The hackers who built a new, improved, Mirai botnet strike again, knocking thousands of British internet users offline—by mistake.
Image: Lisa S./Shutterstock

A new zombie army of hacked Internet of Things devices forced thousands of Brits offline, as hackers tried to expand the reach of their botnet.

The UK internet providers TalkTalk and Post Office confirmed that some of their customers experienced outages due to a cyberattack. One of the hackers who controls the new botnet created with a modified version of the infamous Mirai malware said they were responsible for the issues.


"Sorry for UK Post Office," a hacker who goes by the name BestBuy told Motherboard in an online chat, explaining that they didn't target them "intentionally."

"But they should give their customers better hardware :\," the hacker said.
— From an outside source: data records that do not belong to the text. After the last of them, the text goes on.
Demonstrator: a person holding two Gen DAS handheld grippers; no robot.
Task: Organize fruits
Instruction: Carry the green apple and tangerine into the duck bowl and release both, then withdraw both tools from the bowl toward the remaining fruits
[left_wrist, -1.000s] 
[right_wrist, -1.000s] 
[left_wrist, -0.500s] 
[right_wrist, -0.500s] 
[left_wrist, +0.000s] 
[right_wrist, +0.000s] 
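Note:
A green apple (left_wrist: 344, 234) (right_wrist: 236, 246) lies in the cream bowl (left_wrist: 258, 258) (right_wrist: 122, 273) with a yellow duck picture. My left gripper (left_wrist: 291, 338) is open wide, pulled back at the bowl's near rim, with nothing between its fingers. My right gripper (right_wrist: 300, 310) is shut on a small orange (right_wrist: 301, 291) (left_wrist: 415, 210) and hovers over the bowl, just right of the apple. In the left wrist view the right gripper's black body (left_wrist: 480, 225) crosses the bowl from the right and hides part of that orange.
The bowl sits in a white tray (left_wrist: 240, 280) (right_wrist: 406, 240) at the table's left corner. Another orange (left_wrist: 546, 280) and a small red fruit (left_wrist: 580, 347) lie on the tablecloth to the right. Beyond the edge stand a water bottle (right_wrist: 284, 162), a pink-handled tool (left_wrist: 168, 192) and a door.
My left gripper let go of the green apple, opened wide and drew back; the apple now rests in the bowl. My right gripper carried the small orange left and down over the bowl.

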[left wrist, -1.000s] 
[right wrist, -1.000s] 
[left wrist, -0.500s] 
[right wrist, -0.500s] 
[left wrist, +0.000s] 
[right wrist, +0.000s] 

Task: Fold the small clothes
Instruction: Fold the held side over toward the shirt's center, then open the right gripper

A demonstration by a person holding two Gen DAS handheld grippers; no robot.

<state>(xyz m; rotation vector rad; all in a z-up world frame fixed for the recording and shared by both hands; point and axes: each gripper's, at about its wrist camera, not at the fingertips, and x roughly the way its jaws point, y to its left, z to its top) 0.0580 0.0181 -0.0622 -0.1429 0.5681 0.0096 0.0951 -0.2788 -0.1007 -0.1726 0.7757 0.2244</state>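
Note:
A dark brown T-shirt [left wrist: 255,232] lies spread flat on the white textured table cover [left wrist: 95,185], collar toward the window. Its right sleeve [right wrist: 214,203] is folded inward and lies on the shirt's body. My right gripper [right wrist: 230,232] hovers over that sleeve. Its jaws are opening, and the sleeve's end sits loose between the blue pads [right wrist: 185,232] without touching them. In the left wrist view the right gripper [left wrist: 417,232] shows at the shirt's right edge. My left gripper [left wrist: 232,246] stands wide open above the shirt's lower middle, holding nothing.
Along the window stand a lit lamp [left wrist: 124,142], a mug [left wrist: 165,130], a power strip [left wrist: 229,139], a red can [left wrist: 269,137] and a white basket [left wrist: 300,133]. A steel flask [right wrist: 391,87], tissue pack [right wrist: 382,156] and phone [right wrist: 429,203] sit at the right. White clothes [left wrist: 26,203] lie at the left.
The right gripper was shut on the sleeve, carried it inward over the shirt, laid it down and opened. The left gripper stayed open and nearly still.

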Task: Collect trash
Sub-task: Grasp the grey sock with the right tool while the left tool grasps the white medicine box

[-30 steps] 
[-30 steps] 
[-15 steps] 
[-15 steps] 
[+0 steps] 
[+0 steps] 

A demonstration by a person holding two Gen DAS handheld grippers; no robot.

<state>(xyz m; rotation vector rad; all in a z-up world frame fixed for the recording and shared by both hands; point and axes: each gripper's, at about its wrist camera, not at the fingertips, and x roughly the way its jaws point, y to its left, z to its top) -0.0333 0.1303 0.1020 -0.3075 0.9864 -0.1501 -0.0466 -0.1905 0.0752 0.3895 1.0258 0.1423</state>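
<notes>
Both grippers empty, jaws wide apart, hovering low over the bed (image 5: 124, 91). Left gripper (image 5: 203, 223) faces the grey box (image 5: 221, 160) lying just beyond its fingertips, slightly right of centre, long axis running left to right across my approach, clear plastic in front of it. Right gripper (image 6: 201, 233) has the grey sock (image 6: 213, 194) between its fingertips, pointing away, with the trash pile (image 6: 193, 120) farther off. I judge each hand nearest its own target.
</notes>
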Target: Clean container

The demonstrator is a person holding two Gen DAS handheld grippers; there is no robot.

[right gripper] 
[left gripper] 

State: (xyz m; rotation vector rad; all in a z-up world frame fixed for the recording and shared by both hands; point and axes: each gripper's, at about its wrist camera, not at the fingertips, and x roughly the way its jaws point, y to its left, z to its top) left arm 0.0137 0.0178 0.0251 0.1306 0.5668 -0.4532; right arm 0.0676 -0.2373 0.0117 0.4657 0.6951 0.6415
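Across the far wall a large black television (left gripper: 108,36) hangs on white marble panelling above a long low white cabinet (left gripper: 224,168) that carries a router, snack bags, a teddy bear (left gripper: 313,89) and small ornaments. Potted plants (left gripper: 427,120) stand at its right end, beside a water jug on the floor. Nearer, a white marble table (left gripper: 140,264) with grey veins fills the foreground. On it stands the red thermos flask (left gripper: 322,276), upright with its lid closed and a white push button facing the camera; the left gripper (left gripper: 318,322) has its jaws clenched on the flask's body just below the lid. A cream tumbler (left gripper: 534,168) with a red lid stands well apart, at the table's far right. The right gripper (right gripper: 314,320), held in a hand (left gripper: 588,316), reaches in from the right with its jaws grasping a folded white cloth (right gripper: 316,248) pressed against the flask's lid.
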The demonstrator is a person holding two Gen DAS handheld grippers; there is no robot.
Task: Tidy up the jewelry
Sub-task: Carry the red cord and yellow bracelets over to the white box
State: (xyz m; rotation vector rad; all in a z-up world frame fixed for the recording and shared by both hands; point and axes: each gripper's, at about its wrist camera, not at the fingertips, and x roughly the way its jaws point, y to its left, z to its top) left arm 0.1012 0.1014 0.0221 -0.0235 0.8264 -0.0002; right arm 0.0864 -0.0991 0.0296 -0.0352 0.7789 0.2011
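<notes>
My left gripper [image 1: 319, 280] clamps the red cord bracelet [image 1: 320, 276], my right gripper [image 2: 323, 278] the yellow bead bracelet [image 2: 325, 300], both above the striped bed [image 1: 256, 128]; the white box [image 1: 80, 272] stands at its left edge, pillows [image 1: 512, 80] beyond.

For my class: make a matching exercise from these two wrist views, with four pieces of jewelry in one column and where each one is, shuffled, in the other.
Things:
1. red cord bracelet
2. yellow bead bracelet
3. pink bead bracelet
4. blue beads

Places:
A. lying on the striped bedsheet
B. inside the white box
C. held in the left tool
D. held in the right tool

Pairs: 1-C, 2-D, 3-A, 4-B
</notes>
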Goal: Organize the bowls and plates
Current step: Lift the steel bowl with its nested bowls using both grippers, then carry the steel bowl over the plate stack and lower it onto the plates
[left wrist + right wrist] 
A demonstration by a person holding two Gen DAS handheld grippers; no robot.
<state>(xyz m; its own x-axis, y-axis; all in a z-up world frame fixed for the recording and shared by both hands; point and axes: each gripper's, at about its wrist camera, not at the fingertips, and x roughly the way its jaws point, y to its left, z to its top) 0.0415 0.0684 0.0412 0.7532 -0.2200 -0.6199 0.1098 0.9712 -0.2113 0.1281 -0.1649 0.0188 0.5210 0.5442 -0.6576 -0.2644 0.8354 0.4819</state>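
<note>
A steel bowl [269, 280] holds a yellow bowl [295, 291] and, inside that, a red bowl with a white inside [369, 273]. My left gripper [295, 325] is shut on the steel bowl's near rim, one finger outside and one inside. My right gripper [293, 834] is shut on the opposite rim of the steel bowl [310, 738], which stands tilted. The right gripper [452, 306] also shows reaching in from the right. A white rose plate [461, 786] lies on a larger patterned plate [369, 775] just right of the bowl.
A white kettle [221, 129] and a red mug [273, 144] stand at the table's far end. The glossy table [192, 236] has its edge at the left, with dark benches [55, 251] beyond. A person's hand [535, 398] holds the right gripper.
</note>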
Read more: The Looming Disaster of the Internet of (Hackable) Things

BestBuy explained that "too many requests freeze the shitty routers," and that they were just trying to enlist more devices into their botnet. The hacker said that they now call the modified malware Annie instead of Mirai, and that they have collected as many as 4.8 million bots. (Motherboard could not verify this figure, but it's way higher than any other number reported before, so worth taking with a grain of salt.)

TalkTalk confirmed that "a small number" of customer's routers were affected by Mirai. A Post Office spokesperson said a "third party" disrupted some customers on Nov. 27, impacting "certain types of routers."

"They should give their customers better hardware :\ […] Too many requests freeze the shitty routers."

These new disruptions come weeks after unknown attackers used a Mirai-powered botnet to target the services of major websites such as Twitter, Spotify and Reddit. Mirai has been used to launch distributed denial of service attacks against several victims, including the site of well-known security journalist Brian Krebs, and the internet infrastructure company Dyn, which resulted in the outages at the aforementioned major websites and many others.

BestBuy, along with another cybercriminal known as Popopret, is renting out access to their botnet, offering customers the ability to launch disruptive cyberattacks. If it's true that they have a massive botnet as they claim to be, we can expect more attacks and more collateral damage in the coming weeks.

"Done pushing update," BestBuy told me, referring to a new version of Mirai or Annie. "Hope to god nothing goes batshit."